Febricia hanya menggedikkan bahunya, "Terima kasih sudah mengantarkan dia, Nona Ellin. Padahal kamu bisa mengatakan nomor kami saja."
"Sayangnya, mengantarkan anak baru ini tugasku." kata Ellin agak terpaksa.
"Kalau begitu, kamu bisa meninggalkannya di sini, Nona Ellin."
"Baiklah. Aku pamit pergi dulu." Nona Ellin menitipkan Azura kepada Febricia dan Lunar. Walaupun mereka tampak enggan. Azura hanya berwajah 'tidak apa-apa, tidak ada yang perlu dikhawatirkan'. Lantas, Nona Ellin melenggang pergi dari kamar 311.
"Semoga harimu di sekolah ini menyenangkan." kata Nona Ellin sebelum dia benar-benar pergi.
Azura hanya tersenyum sebagai ganti terima kasih.
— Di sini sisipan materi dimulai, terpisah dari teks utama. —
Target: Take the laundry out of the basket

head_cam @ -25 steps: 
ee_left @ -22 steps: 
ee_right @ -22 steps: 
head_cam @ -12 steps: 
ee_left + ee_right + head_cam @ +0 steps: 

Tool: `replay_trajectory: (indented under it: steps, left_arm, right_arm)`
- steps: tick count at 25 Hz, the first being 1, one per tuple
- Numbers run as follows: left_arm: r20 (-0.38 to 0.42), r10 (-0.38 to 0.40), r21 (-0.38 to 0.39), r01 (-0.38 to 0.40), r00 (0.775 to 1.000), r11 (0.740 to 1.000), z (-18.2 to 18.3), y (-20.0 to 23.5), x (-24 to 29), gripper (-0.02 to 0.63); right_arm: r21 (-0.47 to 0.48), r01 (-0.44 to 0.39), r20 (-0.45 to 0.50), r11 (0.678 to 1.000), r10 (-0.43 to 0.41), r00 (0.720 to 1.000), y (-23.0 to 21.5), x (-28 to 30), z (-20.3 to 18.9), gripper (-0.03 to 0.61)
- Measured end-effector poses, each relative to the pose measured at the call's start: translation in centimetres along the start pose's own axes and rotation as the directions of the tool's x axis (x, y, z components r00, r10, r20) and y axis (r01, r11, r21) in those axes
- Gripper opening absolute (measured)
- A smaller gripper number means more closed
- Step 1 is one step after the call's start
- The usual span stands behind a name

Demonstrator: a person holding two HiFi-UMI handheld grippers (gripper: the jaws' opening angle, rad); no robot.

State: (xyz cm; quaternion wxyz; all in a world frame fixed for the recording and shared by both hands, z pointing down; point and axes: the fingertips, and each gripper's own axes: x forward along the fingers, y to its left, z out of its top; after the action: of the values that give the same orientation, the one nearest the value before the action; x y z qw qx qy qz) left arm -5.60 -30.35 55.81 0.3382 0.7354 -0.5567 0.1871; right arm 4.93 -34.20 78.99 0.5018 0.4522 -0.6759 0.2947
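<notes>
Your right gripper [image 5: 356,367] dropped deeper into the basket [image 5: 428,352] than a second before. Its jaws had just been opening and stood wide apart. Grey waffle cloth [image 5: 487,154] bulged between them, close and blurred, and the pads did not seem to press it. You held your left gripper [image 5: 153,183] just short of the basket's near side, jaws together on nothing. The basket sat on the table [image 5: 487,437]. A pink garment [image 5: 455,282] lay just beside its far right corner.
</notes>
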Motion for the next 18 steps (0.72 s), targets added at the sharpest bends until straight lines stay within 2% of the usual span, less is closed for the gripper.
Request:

Walaupun dia tidak yakin, hidupnya akan menyenangkan.
Sosok Nona Ellin sudah menjauh dan menuruni tangga. Tersisalah Azura yang berdiri mematung di sana.
Dia melihat ke bagian dalam kamar … Lunar tampak membaca buku dengan serius, sementara Febricia menatapinya bulat-bulat. Bayangan tubuhnya yang besar itu membayang. "Selamat datang … Di Asrama Sekolah Dantevelis."
"Seperti kata Nona Ellin tadi, aku juga berharap … Kehidupan sekolahmu akan menyenangkan, Azura."
Azura menelan ludahnya. Entah mengapa, kalimat yang terlontar dari bibir Febricia serasa klise … dan juga … ironis.
Seakan dia tak akan pernah mengalami kehidupan sekolah yang menyenangkan.